**WORK ORDER**
Produce again, without any change, the lines running from the one with "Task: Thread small" through the final line of the data below, and only those.

**PROVIDED DATA**
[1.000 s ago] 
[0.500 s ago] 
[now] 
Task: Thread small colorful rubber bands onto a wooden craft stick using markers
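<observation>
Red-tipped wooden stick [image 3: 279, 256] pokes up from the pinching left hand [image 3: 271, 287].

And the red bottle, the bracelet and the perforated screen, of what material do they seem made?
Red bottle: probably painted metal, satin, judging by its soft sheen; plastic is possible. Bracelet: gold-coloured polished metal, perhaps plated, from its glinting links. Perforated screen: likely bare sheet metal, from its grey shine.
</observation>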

**RESPONSE**
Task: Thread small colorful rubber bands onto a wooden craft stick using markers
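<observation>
Red-tipped wooden stick [image 3: 279, 256] pokes up from the pinching left hand [image 3: 271, 287].

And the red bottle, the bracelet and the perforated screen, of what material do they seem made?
Red bottle: probably painted metal, satin, judging by its soft sheen; plastic is possible. Bracelet: gold-coloured polished metal, perhaps plated, from its glinting links. Perforated screen: likely bare sheet metal, from its grey shine.
</observation>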

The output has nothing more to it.